Lorsque la garde des enfants est partagée, on profite de leur absence pour se ressourcer, et non pas uniquement pour reprendre le dessus sur la semaine qui vient de passer — lavage, ménage, courses et cuisine pour la semaine à venir! Pour demeurer sain (e) d’esprit, il faut souffler un peu — dormir davantage, s’entrainer plus longtemps, se détendre, sortir avec des amis, etc. Si on est parent célibataire à temps plein, on fait appel à une gardienne une fois de temps en temps (même si on se sent coupable) pour faire une activité de son choix.

 

- On se crée un réseau d’entraide.

C’est très important d’avoir un réseau sur qui compter en cas de besoin. Vous êtes pris dans le trafic et ne serez pas à l’heure à la garderie? Est-ce qu’un autre parent peut ramener votre enfant? Liez-vous d’amitié avec vos voisins, avec les parents d’élèves de l’école, du club sportif de votre enfant, etc. Rendez service aux autres parents lorsque vous le pouvez. Ils feront de même avec vous le temps venu.

 

- On met en place une routine pour rester zen, c’est-à-dire plutôt calme d’esprit.

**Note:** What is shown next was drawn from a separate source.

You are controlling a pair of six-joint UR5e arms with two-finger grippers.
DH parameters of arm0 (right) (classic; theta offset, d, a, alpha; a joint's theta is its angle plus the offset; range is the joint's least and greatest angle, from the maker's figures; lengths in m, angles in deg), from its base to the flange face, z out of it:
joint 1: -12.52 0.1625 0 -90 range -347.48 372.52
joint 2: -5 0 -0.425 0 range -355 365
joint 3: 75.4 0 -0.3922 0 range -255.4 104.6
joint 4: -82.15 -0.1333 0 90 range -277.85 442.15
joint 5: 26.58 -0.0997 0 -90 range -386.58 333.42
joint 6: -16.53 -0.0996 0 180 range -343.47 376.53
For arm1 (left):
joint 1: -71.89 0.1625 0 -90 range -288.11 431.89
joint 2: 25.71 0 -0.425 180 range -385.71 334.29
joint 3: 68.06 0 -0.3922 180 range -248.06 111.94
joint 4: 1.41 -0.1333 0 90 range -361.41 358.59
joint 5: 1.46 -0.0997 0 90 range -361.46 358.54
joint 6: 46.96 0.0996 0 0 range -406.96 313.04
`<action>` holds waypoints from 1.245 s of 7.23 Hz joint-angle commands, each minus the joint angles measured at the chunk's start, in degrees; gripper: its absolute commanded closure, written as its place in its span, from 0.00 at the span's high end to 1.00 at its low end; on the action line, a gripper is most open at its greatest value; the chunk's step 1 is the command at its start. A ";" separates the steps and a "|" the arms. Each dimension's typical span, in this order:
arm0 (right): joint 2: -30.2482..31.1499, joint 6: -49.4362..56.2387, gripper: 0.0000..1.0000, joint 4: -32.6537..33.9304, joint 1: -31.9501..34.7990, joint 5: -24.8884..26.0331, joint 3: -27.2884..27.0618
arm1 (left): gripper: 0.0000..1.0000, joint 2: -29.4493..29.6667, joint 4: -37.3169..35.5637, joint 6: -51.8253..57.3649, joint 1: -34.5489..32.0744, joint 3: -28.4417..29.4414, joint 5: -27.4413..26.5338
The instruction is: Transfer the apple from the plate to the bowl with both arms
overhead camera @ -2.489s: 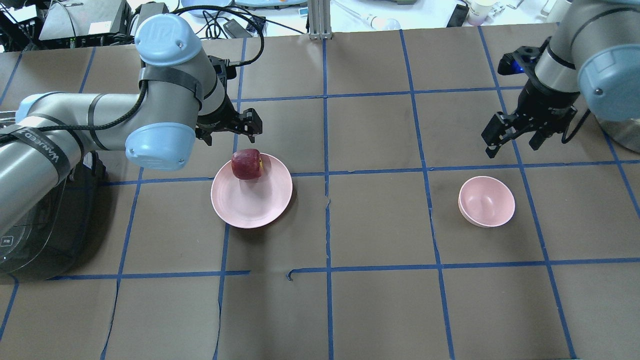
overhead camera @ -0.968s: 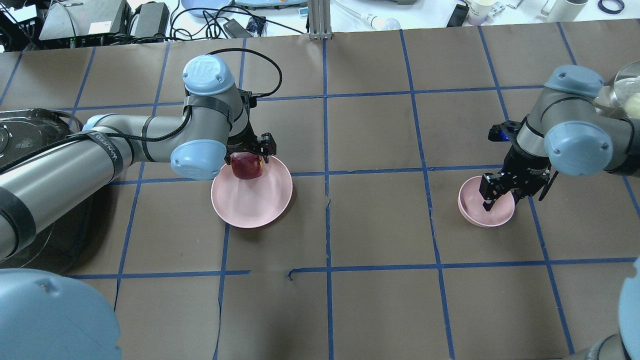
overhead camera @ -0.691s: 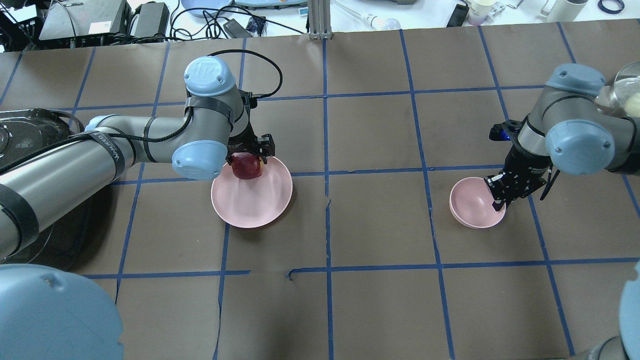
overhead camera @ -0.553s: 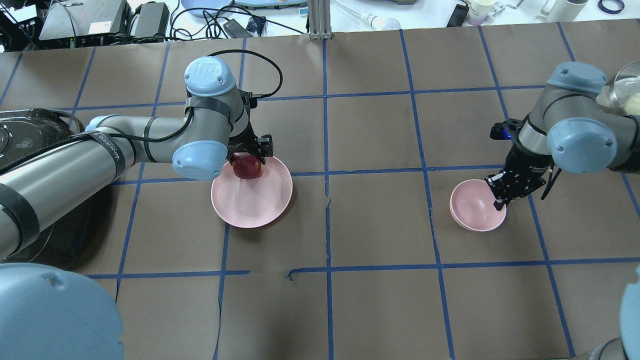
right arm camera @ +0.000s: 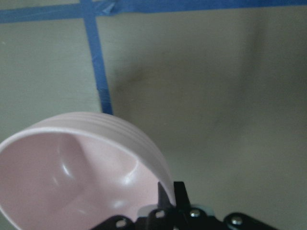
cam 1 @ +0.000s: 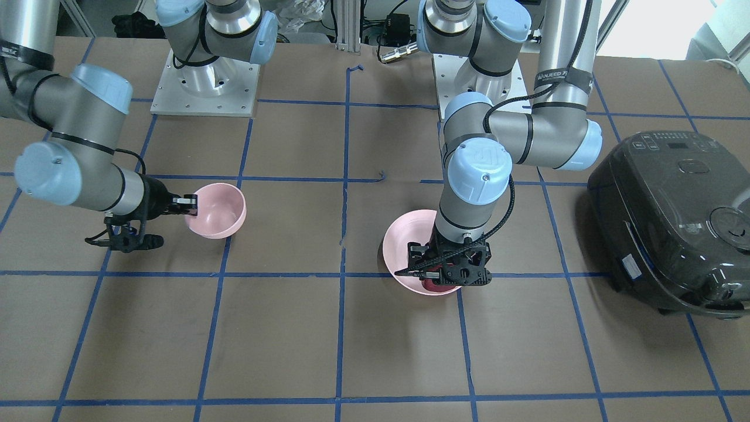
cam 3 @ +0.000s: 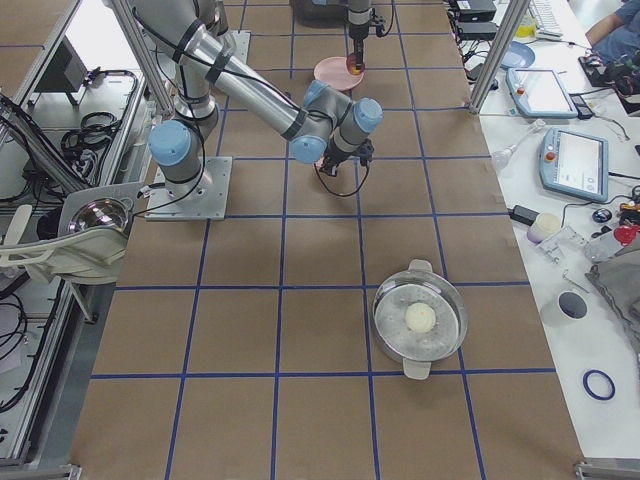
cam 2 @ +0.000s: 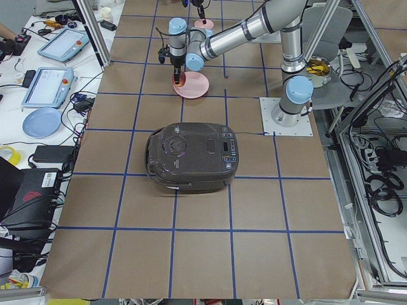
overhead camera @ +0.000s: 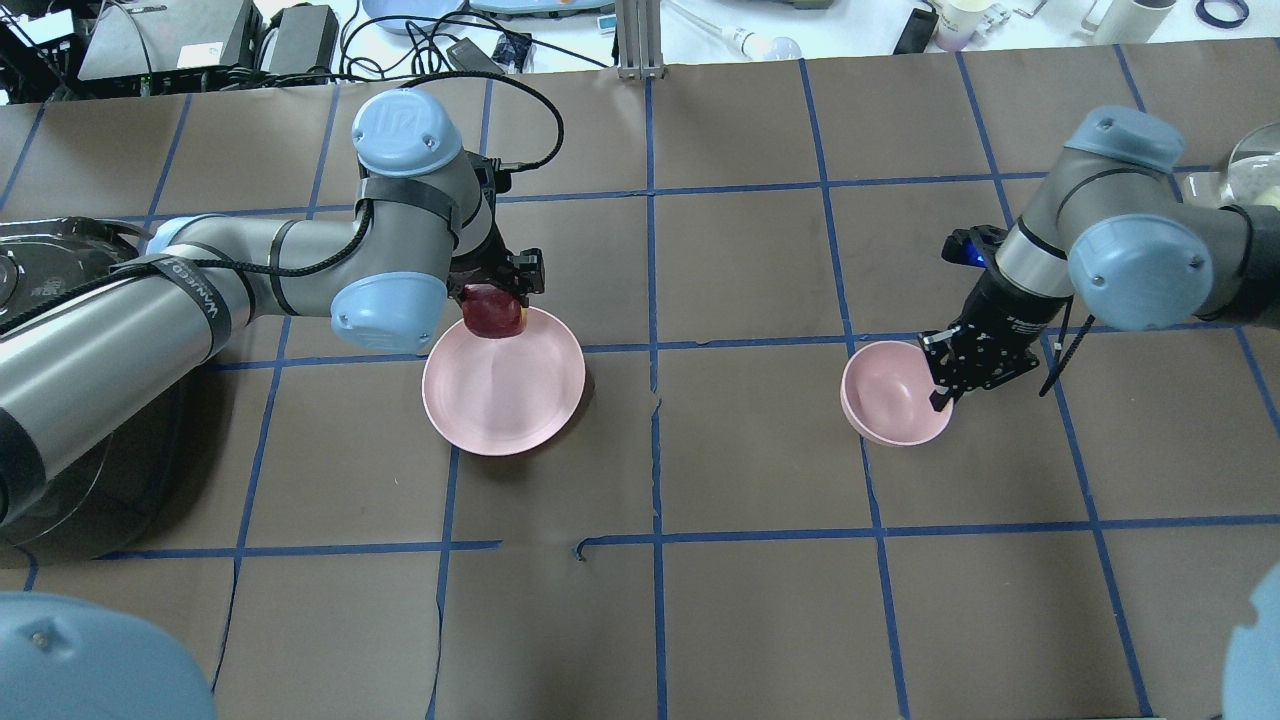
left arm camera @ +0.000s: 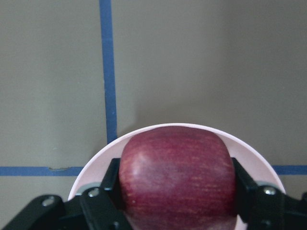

Le but de la routine est de sécuriser les enfants. Le parent en autorité sera plus calme et plus à même de passer du bon temps avec les enfants si les tâches et les rôles sont bien établis – heure du bain ou de la douche, l’heure du coucher, le temps passé devant l’ordinateur et les tâches que chacun doit accomplir en fonction de son âge. Les jours de semaine seront plus faciles à gérer et les petits moments doux consacrés à avoir du plaisir ensemble plus nombreux.